_Supplied data_:
__________________________________________________

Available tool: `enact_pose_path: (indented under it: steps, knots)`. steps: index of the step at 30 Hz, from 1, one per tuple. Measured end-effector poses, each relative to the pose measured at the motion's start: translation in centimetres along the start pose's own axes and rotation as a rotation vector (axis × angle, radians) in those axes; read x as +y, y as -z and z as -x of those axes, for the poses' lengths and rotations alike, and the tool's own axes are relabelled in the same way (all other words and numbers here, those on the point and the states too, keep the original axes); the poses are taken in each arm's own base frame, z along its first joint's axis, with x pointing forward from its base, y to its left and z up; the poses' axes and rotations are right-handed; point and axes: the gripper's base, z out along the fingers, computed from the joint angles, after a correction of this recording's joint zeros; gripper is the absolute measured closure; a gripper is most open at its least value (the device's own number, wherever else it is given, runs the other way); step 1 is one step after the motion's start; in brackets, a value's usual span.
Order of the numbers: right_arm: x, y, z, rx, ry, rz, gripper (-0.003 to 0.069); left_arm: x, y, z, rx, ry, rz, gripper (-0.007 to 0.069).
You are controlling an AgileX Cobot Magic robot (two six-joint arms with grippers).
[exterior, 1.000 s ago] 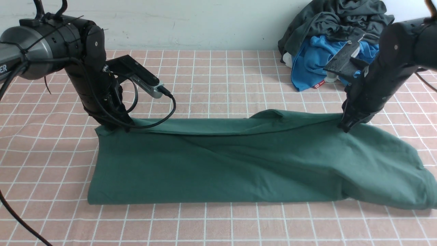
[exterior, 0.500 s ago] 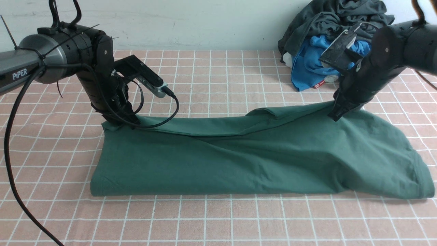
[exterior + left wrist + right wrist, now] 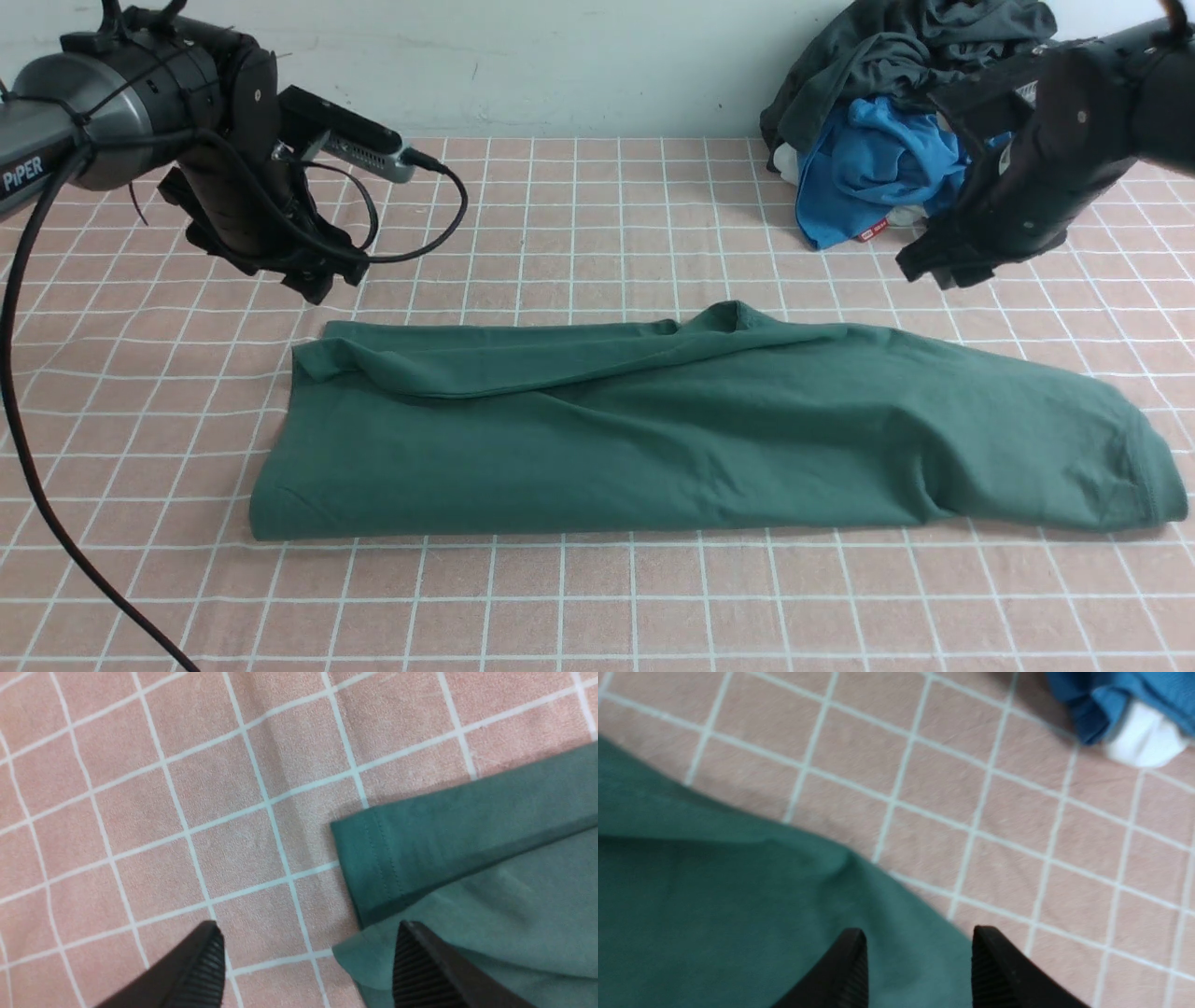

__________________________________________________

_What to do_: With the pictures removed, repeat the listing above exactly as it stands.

_Answer to the problem_:
Available tool: `enact_pose_path: (indented under it: steps, knots)`. steps: index of the step at 30 Hz, from 1, one per tuple. Measured end-effector poses, each relative to the pose measured at the motion's start: translation in centimetres along the start pose's own axes and rotation as a rotation vector (axis × angle, radians) in those axes; read x as +y, y as -z and z as -x of those axes, for the poses' lengths and rotations alike, and the tool's own axes are relabelled in the same way (all other words and numbers here, those on the point and the states too, keep the original axes); the poses are taken in each arm's own base frame, z along its first joint's axis, with x pointing forward from its base, y to its left and z up; the poses' axes and rotations are right-handed; point and axes: the gripper's base, z out along the fingers, computed from the joint angles, after a correction of this recording's joint zeros; gripper is the absolute measured closure; a gripper is most open at its least value (the device's own number, wherever else it is given, runs the other way); step 1 is one step after the motion's start; in brackets, a value's usual span.
Order of the numbers: right_arm: x, y, z, rx, ry, rz, gripper (-0.003 to 0.069); left_arm: x, y, z, rx, ry, rz, gripper (-0.007 to 0.069).
You are controlling an AgileX Cobot Magic robot (two six-joint arms with grippers).
[exterior, 1.000 s ago] 
[exterior, 0.500 s ago] 
[exterior + left wrist + right wrist, now] 

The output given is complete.